• [Problem to solve]: This exercise asks for the whole listing to be restated exactly.
::: Given material
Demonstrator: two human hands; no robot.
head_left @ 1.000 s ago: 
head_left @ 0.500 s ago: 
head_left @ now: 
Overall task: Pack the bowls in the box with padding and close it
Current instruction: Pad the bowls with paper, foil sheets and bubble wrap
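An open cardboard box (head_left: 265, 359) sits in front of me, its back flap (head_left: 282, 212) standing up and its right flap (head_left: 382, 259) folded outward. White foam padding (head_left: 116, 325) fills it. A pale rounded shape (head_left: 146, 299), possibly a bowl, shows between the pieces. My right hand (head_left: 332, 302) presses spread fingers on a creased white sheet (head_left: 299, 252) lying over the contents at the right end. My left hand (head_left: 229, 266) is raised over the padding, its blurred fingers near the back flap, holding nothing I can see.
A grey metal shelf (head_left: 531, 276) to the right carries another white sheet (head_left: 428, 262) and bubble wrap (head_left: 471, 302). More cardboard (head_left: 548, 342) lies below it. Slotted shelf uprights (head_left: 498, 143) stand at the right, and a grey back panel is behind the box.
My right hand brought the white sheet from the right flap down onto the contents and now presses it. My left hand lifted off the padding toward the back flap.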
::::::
• [Expected answer]:
Demonstrator: two human hands; no robot.
head_left @ 1.000 s ago: 
head_left @ 0.500 s ago: 
head_left @ now: 
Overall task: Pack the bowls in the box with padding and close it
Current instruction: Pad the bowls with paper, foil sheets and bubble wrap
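An open cardboard box (head_left: 265, 359) sits in front of me, its back flap (head_left: 282, 212) standing up and its right flap (head_left: 382, 259) folded outward. White foam padding (head_left: 116, 325) fills it. A pale rounded shape (head_left: 146, 299), possibly a bowl, shows between the pieces. My right hand (head_left: 332, 302) presses spread fingers on a creased white sheet (head_left: 299, 252) lying over the contents at the right end. My left hand (head_left: 229, 266) is raised over the padding, its blurred fingers near the back flap, holding nothing I can see.
A grey metal shelf (head_left: 531, 276) to the right carries another white sheet (head_left: 428, 262) and bubble wrap (head_left: 471, 302). More cardboard (head_left: 548, 342) lies below it. Slotted shelf uprights (head_left: 498, 143) stand at the right, and a grey back panel is behind the box.
My right hand brought the white sheet from the right flap down onto the contents and now presses it. My left hand lifted off the padding toward the back flap.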

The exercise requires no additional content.